Here the whole listing must be retyped exactly, with no line omitted.

┌─ Given material

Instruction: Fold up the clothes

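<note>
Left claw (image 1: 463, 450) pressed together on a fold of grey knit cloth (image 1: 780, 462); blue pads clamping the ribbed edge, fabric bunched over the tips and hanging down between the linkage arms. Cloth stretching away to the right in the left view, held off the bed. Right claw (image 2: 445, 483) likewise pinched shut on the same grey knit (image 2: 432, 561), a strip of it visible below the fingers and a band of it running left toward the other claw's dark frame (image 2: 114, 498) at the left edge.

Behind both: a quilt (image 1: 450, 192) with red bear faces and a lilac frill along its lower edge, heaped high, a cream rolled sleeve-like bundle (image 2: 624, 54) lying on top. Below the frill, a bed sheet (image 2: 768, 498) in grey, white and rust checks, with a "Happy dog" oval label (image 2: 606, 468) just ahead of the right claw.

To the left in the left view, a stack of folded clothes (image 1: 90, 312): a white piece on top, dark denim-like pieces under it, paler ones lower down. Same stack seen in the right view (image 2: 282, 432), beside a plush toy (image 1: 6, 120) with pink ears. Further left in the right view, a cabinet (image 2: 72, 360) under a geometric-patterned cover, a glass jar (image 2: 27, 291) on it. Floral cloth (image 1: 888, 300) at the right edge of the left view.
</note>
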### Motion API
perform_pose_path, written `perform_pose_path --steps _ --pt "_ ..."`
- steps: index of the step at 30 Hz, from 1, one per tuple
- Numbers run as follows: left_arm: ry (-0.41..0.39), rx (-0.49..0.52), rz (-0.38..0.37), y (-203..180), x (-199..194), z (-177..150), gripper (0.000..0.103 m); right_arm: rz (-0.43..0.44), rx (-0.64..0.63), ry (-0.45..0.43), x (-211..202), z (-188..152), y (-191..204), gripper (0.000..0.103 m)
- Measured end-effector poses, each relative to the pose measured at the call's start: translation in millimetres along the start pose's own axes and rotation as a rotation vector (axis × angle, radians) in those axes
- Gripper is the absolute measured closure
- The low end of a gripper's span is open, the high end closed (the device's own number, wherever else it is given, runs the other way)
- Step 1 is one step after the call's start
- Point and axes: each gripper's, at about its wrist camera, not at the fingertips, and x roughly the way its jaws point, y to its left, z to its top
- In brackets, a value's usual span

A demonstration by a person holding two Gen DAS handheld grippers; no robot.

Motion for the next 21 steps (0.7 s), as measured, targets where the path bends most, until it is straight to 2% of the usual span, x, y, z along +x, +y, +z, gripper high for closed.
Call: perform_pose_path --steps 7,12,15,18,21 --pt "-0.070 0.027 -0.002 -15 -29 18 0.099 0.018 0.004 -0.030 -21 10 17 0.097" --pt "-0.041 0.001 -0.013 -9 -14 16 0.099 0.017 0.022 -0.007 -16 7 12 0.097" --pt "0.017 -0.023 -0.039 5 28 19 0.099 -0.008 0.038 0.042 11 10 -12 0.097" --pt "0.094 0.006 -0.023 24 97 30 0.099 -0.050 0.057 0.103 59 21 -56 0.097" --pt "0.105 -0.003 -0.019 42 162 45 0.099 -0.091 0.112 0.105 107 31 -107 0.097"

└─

*Exercise solution*
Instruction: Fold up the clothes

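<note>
Left claw (image 1: 463, 450) pressed together on a fold of grey knit cloth (image 1: 780, 462); blue pads clamping the ribbed edge, fabric bunched over the tips and hanging down between the linkage arms. Cloth stretching away to the right in the left view, held off the bed. Right claw (image 2: 445, 483) likewise pinched shut on the same grey knit (image 2: 432, 561), a strip of it visible below the fingers and a band of it running left toward the other claw's dark frame (image 2: 114, 498) at the left edge.

Behind both: a quilt (image 1: 450, 192) with red bear faces and a lilac frill along its lower edge, heaped high, a cream rolled sleeve-like bundle (image 2: 624, 54) lying on top. Below the frill, a bed sheet (image 2: 768, 498) in grey, white and rust checks, with a "Happy dog" oval label (image 2: 606, 468) just ahead of the right claw.

To the left in the left view, a stack of folded clothes (image 1: 90, 312): a white piece on top, dark denim-like pieces under it, paler ones lower down. Same stack seen in the right view (image 2: 282, 432), beside a plush toy (image 1: 6, 120) with pink ears. Further left in the right view, a cabinet (image 2: 72, 360) under a geometric-patterned cover, a glass jar (image 2: 27, 291) on it. Floral cloth (image 1: 888, 300) at the right edge of the left view.
</note>
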### Motion API
perform_pose_path, written `perform_pose_path --steps _ --pt "_ ..."`
- steps: index of the step at 30 Hz, from 1, one per tuple
- Numbers run as follows: left_arm: ry (-0.41..0.39), rx (-0.49..0.52), rz (-0.38..0.37), y (-203..180), x (-199..194), z (-177..150), gripper (0.000..0.103 m); right_arm: rz (-0.43..0.44), rx (-0.64..0.63), ry (-0.45..0.43), x (-211..202), z (-188..152), y (-191..204), gripper (0.000..0.103 m)
- Measured end-effector poses, each relative to the pose measured at the call's start: translation in millimetres along the start pose's own axes and rotation as a rotation vector (axis × angle, radians) in those axes
- Gripper is the absolute measured closure
- The low end of a gripper's span is open, the high end closed (the device's own number, wherever else it is given, runs the other way)
- Step 1 is one step after the call's start
- Point and axes: each gripper's, at about its wrist camera, not at the fingertips, and x roughly the way its jaws point, y to its left, z to its top
- In brackets, a value's usual span

A demonstration by a person holding two Gen DAS handheld grippers; no robot.

Motion for the next 21 steps (0.7 s), as measured, targets where the path bends most, until it is straight to 2% of the usual span, x, y, z along +x, +y, +z, gripper high for closed.
Call: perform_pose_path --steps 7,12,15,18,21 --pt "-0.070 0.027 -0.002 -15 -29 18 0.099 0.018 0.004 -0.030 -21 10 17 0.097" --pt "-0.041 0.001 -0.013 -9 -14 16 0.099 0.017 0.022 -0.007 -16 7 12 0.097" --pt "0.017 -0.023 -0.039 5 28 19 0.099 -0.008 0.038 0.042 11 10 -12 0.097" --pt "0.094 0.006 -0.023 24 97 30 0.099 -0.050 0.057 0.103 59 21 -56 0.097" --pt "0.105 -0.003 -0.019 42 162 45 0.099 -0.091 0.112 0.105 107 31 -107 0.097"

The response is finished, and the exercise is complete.